Known to his nearly 68,000 Twitter followers as Astro_Wheels, Wheelock has been posting impressive photos of the Earth and some of his thoughts ever since he moved into the space station in June, five months after it got Internet access.
"It's been a real thrill to be able to do that," said Wheelock.
Wheelock's photos this week included Mount Fuji in Japan as well as the aurora borealis, or northern lights, with a glittering space station solar wing in the foreground.
"Aurora Borealis as I will forever paint it in my dreams. Almost time to return home," wrote Wheelock, whose mission ends next week.
Jason Major, a Dallas-based graphic designer for a sunglass company, responded with a "beautiful" via Twitter.
"Just to get a perspective like that from 225 miles up is really incredible," Major told The Associated Press on Friday. "As I sit here at my desk and go about my day, to see what they're doing and their perspective of the world is really amazing."
Major has a website to showcase snapshots of "our cosmic backyard." He provides links to some of the astronauts' photos.
"When they're looking down, we're looking up at the same time," said Major. "It's not just these quote-unquote dusty, old NASA archive photos that you're looking at. You're looking at something as it's happening right now."
The space station's newest American resident, Scott Kelly, has gotten into the act and already has nearly 10,000 followers on Twitter from around the world. Just this week, he kicked off a geography trivia game, posting an image of twinkling lights at night and what looks to be the outline of a boot.
"This country's contributions to science include the barometer, electric battery, nitroglycerin and wireless telegraphy to boot. Name it!" Kelly wrote in his Twitter account Monday.
Most guessed Italy, including MrsQclasstweets.
Mrs. Q is actually Heather Quasny, a third-grade math and science teacher at Ralph Parr Elementary School in League City, Texas, just several miles from NASA's Johnson Space Center. She said her students enjoy trying to identify a place on Earth from an actual photo rather than an atlas or map. It's a way to excite a new generation of learners, she said.
"It's really cool to see them so engaged," she said.
For Quasny, the photos provide an opportunity to discuss space station life with her students.
"One of the things we talk about are, what are they actually doing up there? What is the point? They don't go up there for a good time," said Quasny, who happens to be married to a space station flight controller.

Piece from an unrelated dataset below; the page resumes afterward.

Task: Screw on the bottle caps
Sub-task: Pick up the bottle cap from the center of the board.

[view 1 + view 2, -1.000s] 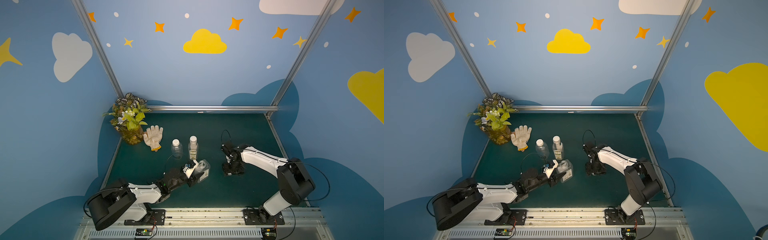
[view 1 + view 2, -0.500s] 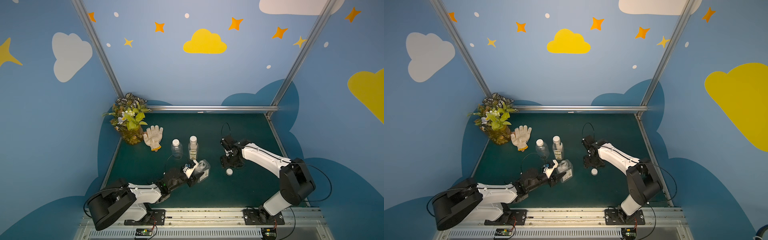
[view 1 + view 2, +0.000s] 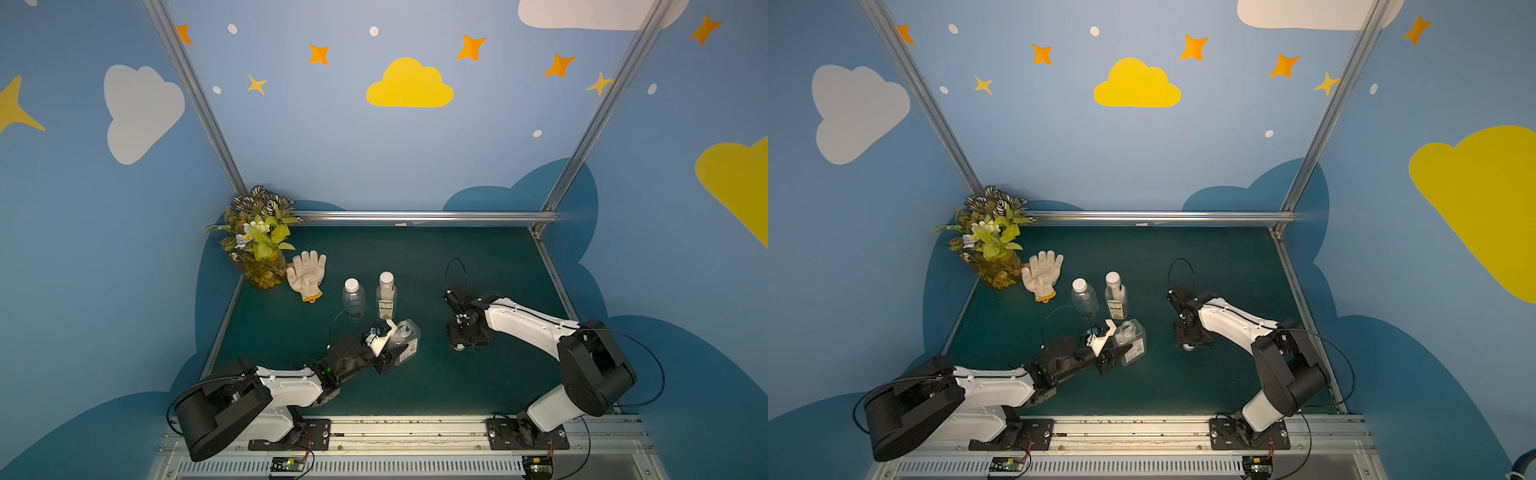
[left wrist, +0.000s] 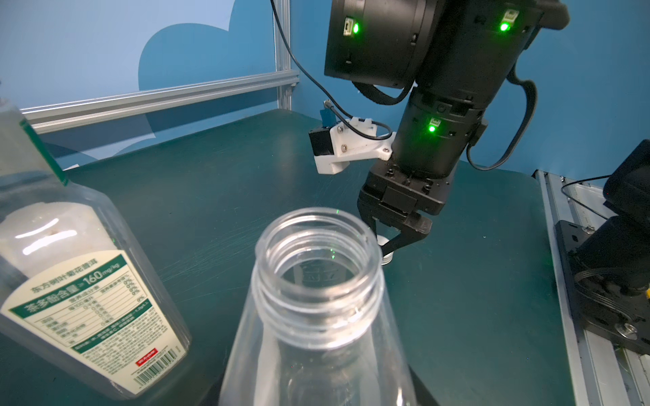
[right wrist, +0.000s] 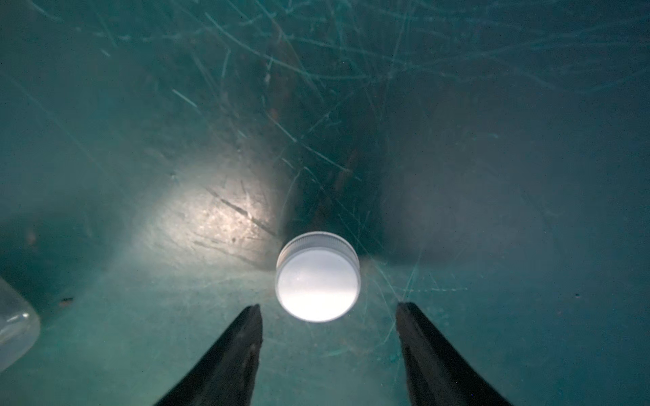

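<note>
The wide flat-sided bottle [image 3: 406, 338] stands tilted near the front of the mat, its threaded neck [image 4: 318, 274] bare. My left gripper [image 3: 392, 357] is shut on its body. A loose white cap [image 5: 318, 277] lies flat on the mat to its right. My right gripper [image 5: 329, 309] hangs open straight over that cap [image 3: 1188, 348], fingertips [image 5: 249, 327] just short of it and apart from it. Behind the held bottle stand the round plain bottle [image 3: 353, 296] and the slim labelled bottle [image 3: 386, 293], each with a white cap on.
A potted plant [image 3: 259, 245] and a white work glove [image 3: 307, 272] sit at the back left corner. The metal rail [image 3: 415, 432] carrying both arm bases runs along the front edge. The slim labelled bottle [image 4: 88, 298] stands close beside the held one.
Half a second ago my right gripper was drawn back with the cap showing on the mat; now it is down over the cap, jaws slightly narrower. The left arm and its bottle have not moved.
</note>
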Tool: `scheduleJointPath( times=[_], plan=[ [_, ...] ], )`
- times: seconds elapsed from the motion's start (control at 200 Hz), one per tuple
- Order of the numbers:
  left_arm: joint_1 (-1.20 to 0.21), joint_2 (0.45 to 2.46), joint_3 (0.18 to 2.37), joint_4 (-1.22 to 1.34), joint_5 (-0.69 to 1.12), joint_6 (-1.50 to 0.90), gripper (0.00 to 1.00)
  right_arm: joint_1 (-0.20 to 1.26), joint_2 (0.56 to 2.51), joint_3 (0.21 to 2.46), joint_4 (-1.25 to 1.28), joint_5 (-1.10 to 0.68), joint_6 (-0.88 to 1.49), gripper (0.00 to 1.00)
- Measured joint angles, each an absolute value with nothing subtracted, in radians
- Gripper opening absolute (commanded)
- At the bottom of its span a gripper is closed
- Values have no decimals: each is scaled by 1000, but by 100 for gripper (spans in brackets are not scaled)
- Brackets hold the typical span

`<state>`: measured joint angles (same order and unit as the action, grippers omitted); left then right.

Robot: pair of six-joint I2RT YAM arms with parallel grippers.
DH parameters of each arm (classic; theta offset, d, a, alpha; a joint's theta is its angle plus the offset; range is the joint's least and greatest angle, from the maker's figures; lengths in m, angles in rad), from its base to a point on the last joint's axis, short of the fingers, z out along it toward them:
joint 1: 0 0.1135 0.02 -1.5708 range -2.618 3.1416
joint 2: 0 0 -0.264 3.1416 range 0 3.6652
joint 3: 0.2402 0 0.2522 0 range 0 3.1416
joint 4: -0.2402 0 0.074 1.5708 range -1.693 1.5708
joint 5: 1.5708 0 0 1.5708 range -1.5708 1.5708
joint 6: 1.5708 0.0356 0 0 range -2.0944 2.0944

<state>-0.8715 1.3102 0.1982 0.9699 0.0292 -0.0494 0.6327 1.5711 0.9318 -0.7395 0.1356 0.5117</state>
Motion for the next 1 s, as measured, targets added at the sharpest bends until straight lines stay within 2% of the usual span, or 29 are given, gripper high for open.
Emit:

Eileen Hughes, who runs an online fabric shop with her daughter in Pennsauken, N.J., looks forward to getting the astronauts' pictures. She was fascinated with this week's "mystery island" shot by Wheelock, which turned out to be Juan de Nova Island near Madagascar.
"It's awesome," she said.
As for Kelly's game - which will continue throughout his six-month mission - he announced a winner Friday afternoon. It was the first person to answer correctly, via a tweet.
"Now play," he urged.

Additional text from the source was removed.